Et bien entendu, Volkswagen s’efforce de réduire sa dépendance aux matières premières – grâce à de nouvelles technologies de batteries, mais aussi à leur recyclage.Franziska Killiches
Où voyez-vous le plus grand besoin d’action?
Dans la numérisation des chaînes d’approvisionnement. Nous testons actuellement différentes solutions blockchain dans le cadre d’un projet pilote et afin qu’à l’avenir, il soit possible, par exemple, d’assurer la traçabilité du matériau cobalt depuis la mine au Congo jusqu’au site de production de la VW ID.3 à Zwickau. Nous espérons que cela permettra de garantir la transparence totale des chaînes d’approvisionnement d’ici quelques années.

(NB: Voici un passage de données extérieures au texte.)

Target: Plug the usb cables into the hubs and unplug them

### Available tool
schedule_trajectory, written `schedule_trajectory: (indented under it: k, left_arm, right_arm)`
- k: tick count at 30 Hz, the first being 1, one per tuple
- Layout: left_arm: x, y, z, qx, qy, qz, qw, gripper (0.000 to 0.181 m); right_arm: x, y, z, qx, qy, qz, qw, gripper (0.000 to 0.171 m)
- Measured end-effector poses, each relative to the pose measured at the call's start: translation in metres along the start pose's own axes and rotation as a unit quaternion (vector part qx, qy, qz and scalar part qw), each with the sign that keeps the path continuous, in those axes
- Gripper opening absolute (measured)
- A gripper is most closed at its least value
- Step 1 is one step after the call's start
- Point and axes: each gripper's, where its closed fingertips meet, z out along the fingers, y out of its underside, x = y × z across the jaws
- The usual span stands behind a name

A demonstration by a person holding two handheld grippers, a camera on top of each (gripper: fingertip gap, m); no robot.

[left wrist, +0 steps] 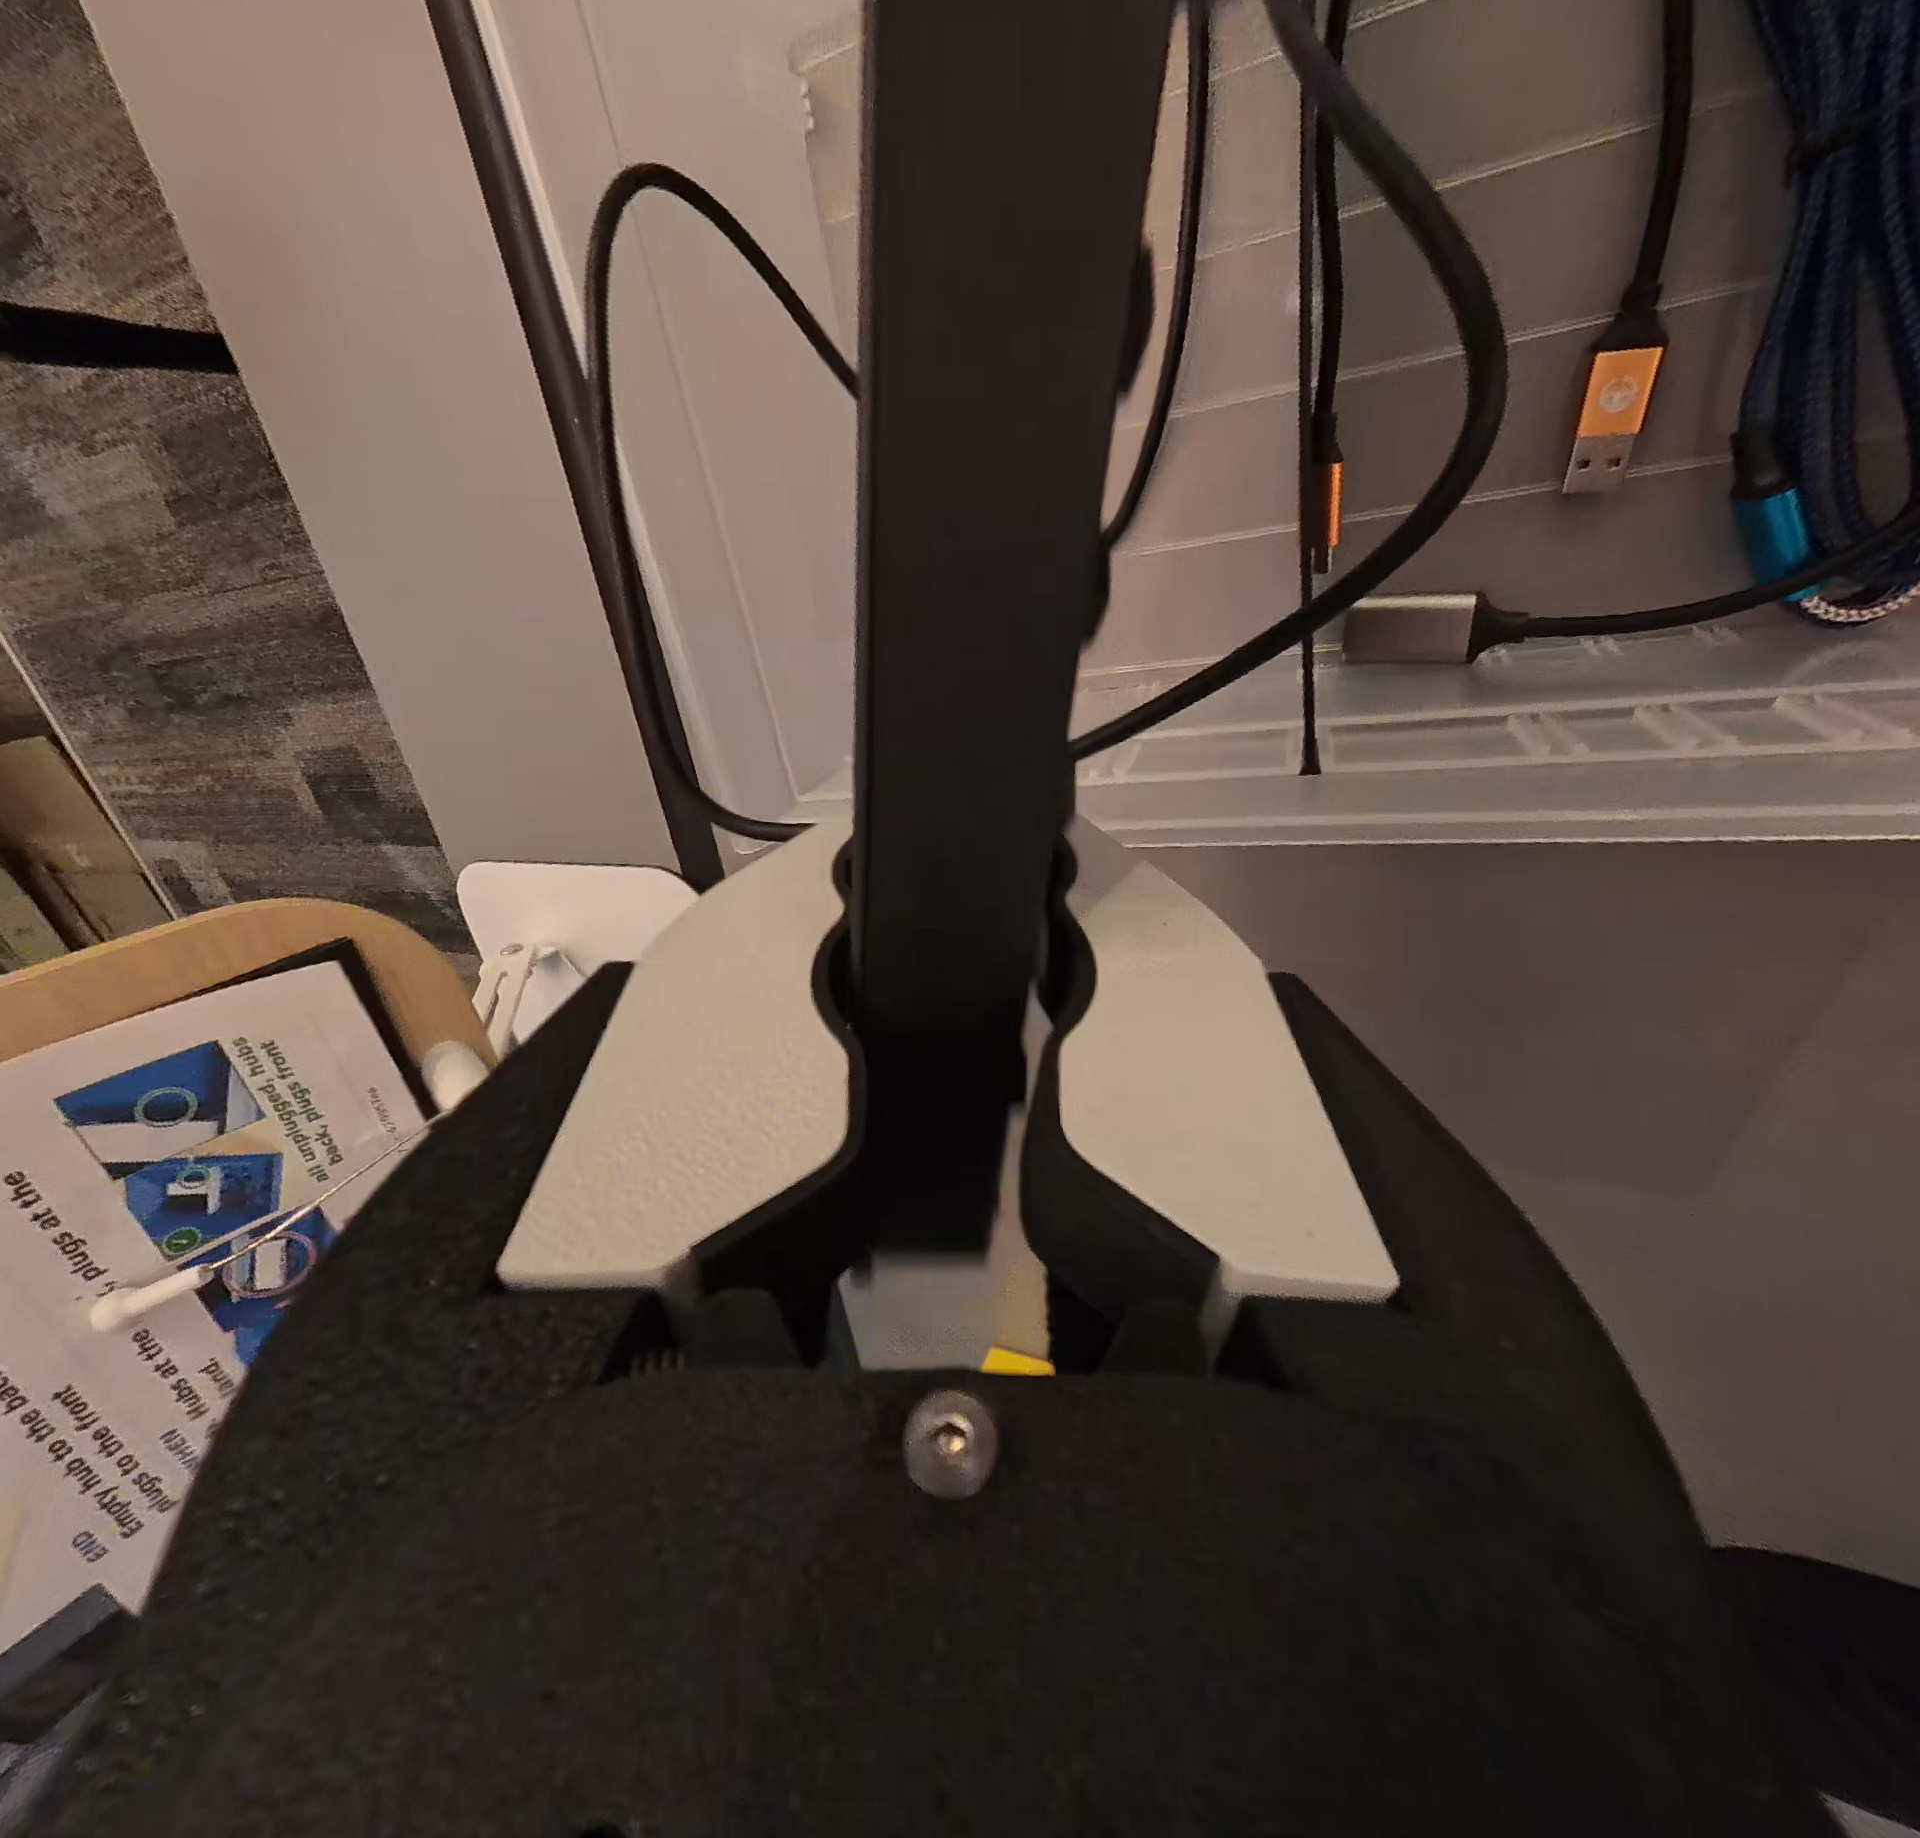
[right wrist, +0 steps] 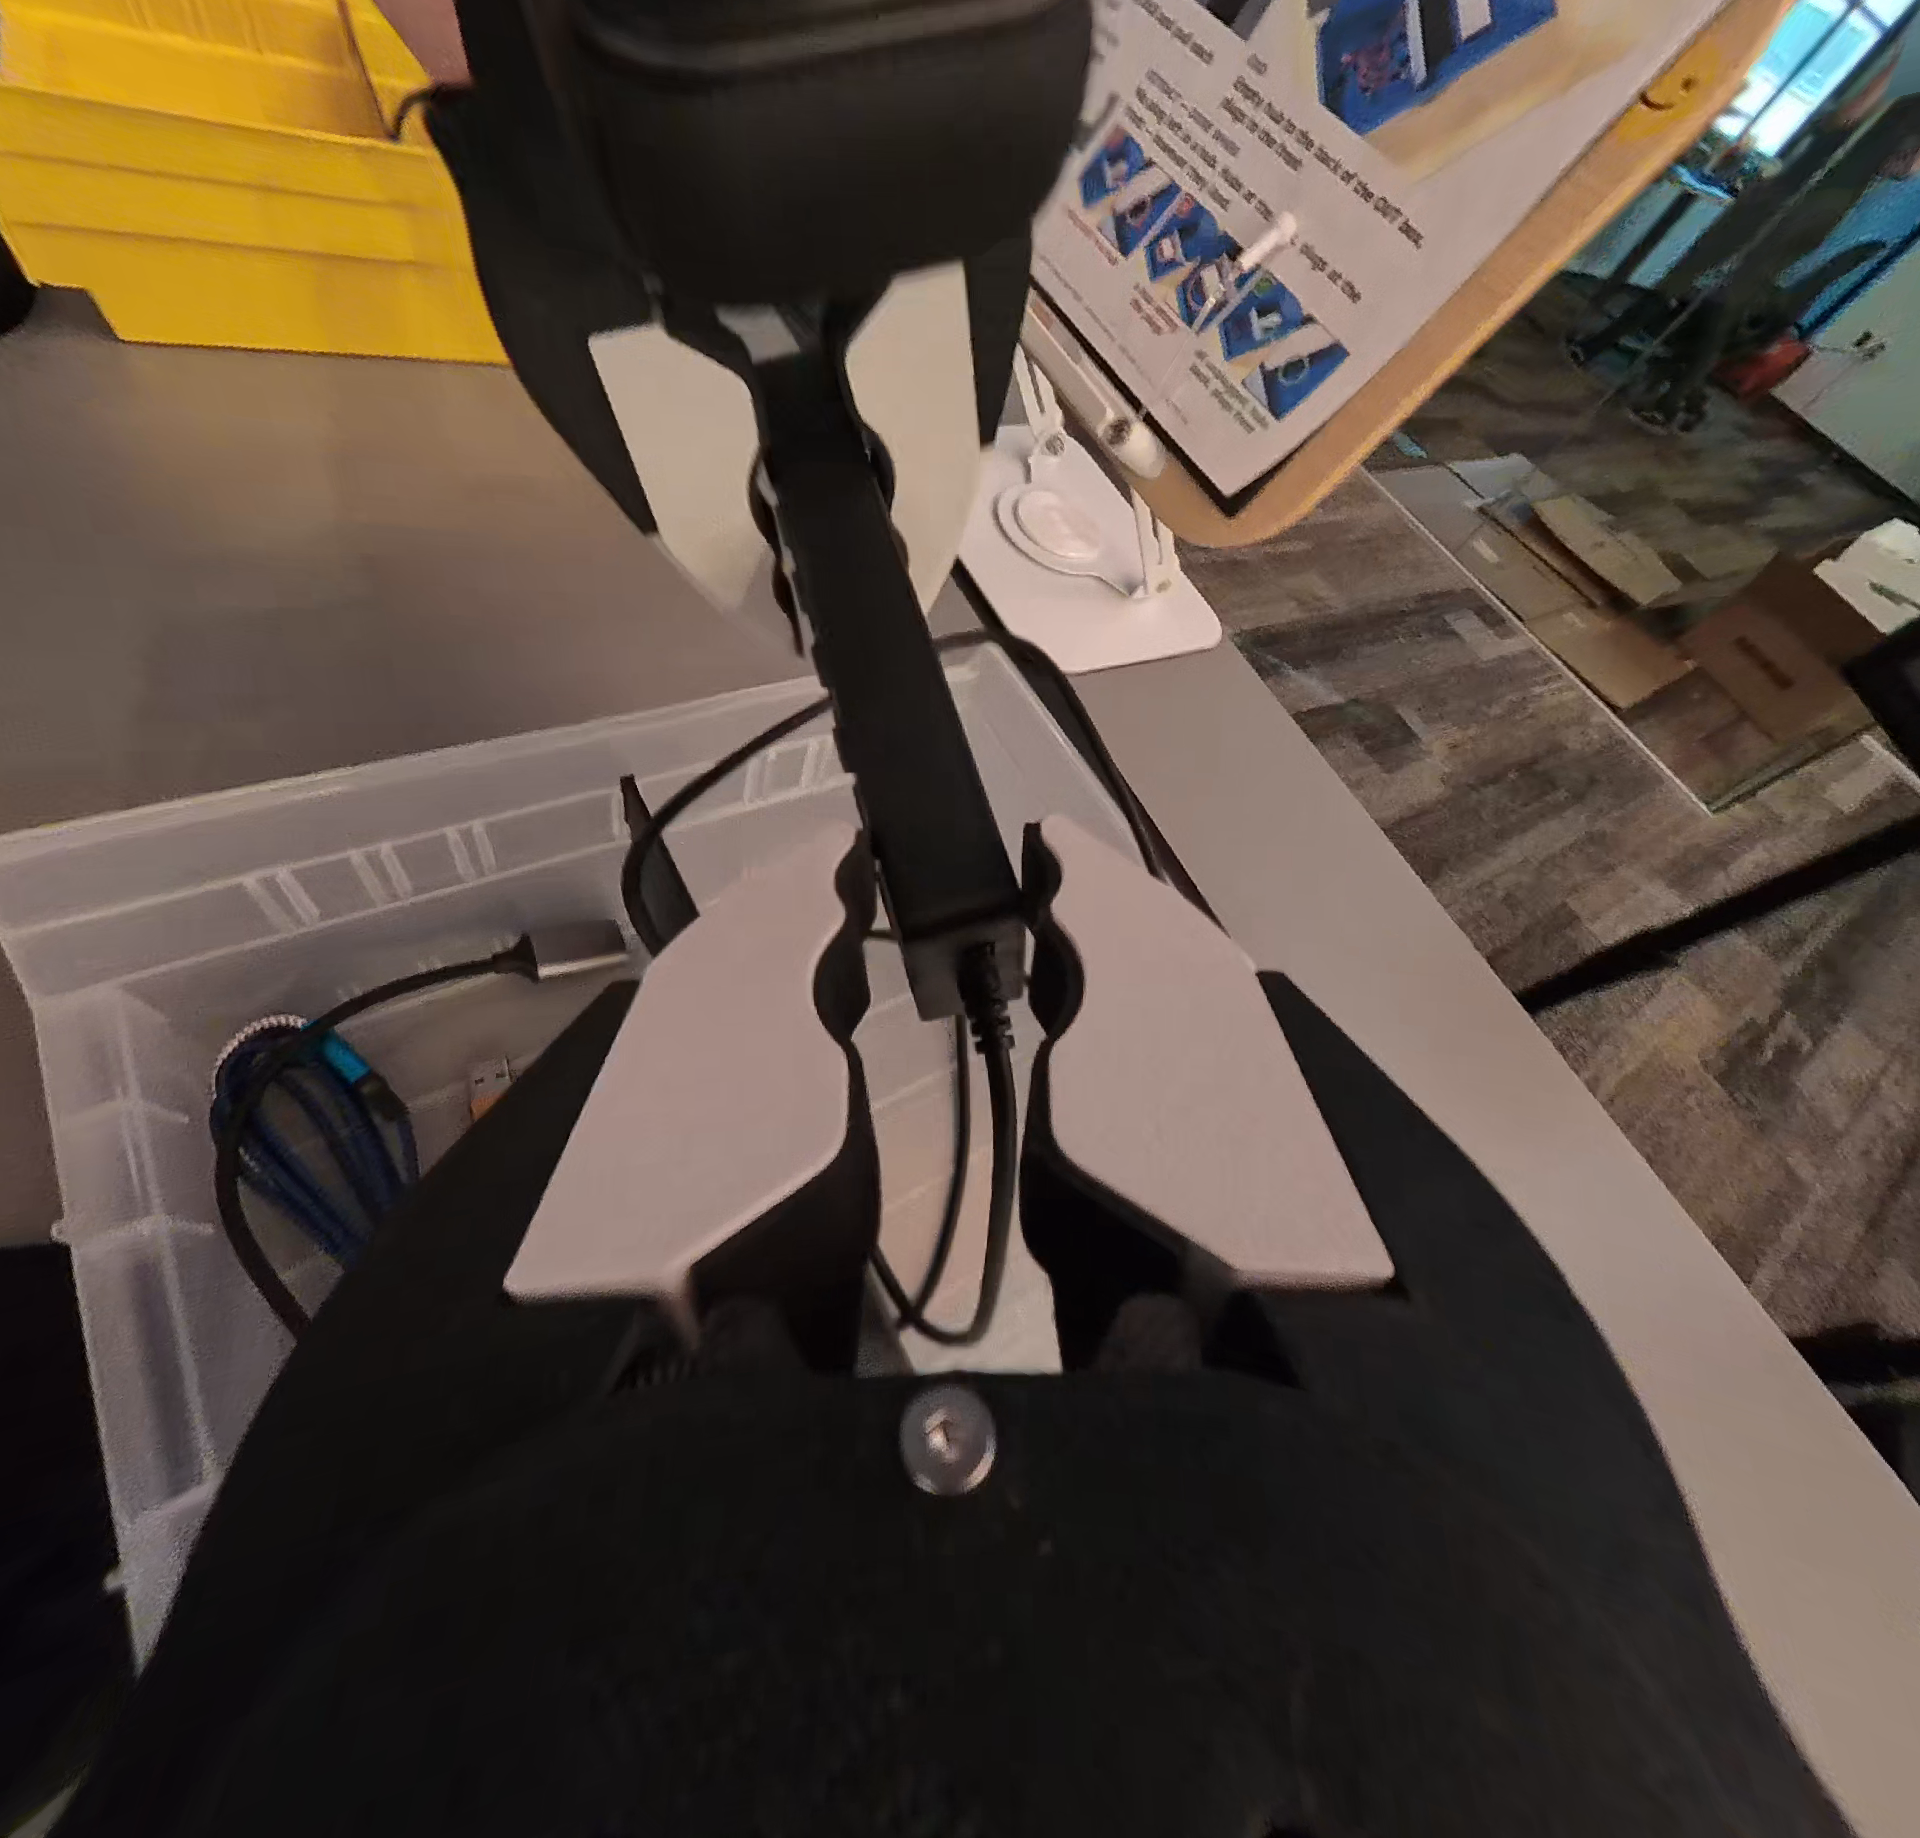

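A long black USB hub (left wrist: 977,438) is held between both grippers. My left gripper (left wrist: 951,853) is shut on one end of it, and the hub runs up out of that view. In the right wrist view my right gripper (right wrist: 945,853) is closed around the other end of the hub (right wrist: 894,697), where a black cable (right wrist: 987,988) is plugged in. The left gripper (right wrist: 831,583) shows at the far end. Loose cables lie in the clear bin: an orange USB plug (left wrist: 1616,406), a blue braided cable (left wrist: 1771,531) and a grey plug (left wrist: 1413,630).
The clear plastic bin (right wrist: 312,853) sits on a grey table, below the hub. A yellow bin (right wrist: 208,178) stands at the back left. A printed sheet on a wooden board (right wrist: 1351,178) stands on a white stand (right wrist: 1091,562) by the table edge (right wrist: 1351,957), with carpet floor beyond. Some 11 cm of space lies between my two pairs of fingers. The left tips stand about 15 cm off the orange USB plug (left wrist: 1616,406).
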Motion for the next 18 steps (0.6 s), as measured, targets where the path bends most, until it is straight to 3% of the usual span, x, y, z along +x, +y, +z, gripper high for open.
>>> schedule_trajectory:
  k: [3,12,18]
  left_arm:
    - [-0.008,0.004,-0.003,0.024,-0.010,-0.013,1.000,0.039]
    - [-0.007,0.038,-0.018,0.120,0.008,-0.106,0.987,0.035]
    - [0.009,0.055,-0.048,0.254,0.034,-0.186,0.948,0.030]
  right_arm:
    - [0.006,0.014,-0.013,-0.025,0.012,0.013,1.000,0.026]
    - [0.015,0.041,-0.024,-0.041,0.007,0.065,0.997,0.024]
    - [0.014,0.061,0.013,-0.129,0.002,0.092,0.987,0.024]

Et bien entendu, Volkswagen s’efforce de réduire sa dépendance aux matières premières – grâce à de nouvelles technologies de batteries, mais aussi au recyclage des batteries.
Ne devrait-on pas honnêtement conseiller aux gens d’attendre encore un peu avant d’acheter une voiture électrique?
Comme évoqué précédemment, l’approvisionnement en matières premières pour la production de voitures électriques n’est pas plus problématique que pour d’autres produits, et la situation s’améliore en permanence – y compris concernant le bilan CO2 de la chaîne d’approvisionnement et de production. Mais en tant que consommateur, vous pouvez d’ores et déjà vous interroger: est-ce que je préfère consommer de l’essence ou acheter une voiture qui peut fonctionner avec des énergies renouvelables? Pour moi, le choix est clair.
Informations personnelles
Franziska Killiches, 35 ans, officie depuis début 2019 au service «Stratégie de développement durable de l’approvisionnement» du groupe Volkswagen où elle travaille sur les sujets liés à l’approvisionnement responsable en matières premières. Auparavant, cette politologue et économiste de l’eau originaire de Berlin a travaillé en tant que consultante auprès de la Deutsche Gesellschaft für Internationale Zusammenarbeit GIZ (Coopération Internationale Allemande SARL) sur des questions telles que les droits de l’homme, la lutte contre la corruption et la durabilité dans le secteur des mines et des matières premières.